I have a luigi task that performs some non-stable computations. Think of an optimization process that sometimes does not converge.
import luigi
MyOptimizer(luigi.Task):
input_param: luigi.Parameter()
output_filename = luigi.Parameter(default='result.json')
def run(self):
optimize_something(self.input_param, self.output().path)
def output(self):
return luigi.LocalTarget(self.output_filename)
Now I would like to build a wrapper task that will run this optimizer several times, with different input parameters, and will take the output of the first run that converged.
The way I am implementing it now is by not using MyOptimizer
because if it fails, luigi will think that also the wrapper task has failed, but I am okay with some instances of MyOptimizer
failing.
MyWrapper(luigi.Task):
input_params_list = luigi.ListParameter()
output_filename = luigi.Parameter(default='result.json')
def run(self):
for input_param in self.input_params_list:
try:
optimize_something(self.input_param, self.output().path)

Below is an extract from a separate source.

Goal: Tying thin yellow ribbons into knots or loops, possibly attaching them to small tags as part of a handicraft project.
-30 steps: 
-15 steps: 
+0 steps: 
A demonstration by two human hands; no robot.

print(f"Optimizer succeeded with input {input_param}")
break
except Exception as e:
print(f"Optimizer failed with input {input_param}. Trying again...")
def output(self):
return luigi.LocalTarget(self.output_filename)
The problem is that this way, the tasks are not parallelized. Also, you can imagine MyOptimizer
and optimize_something
are complex tasks that also participate in the data-pipeline handled by luigi, which creates pretty much chaos in my code.
I would appreciate any insights and ideas on how to make this work in a luigi-like fashion :)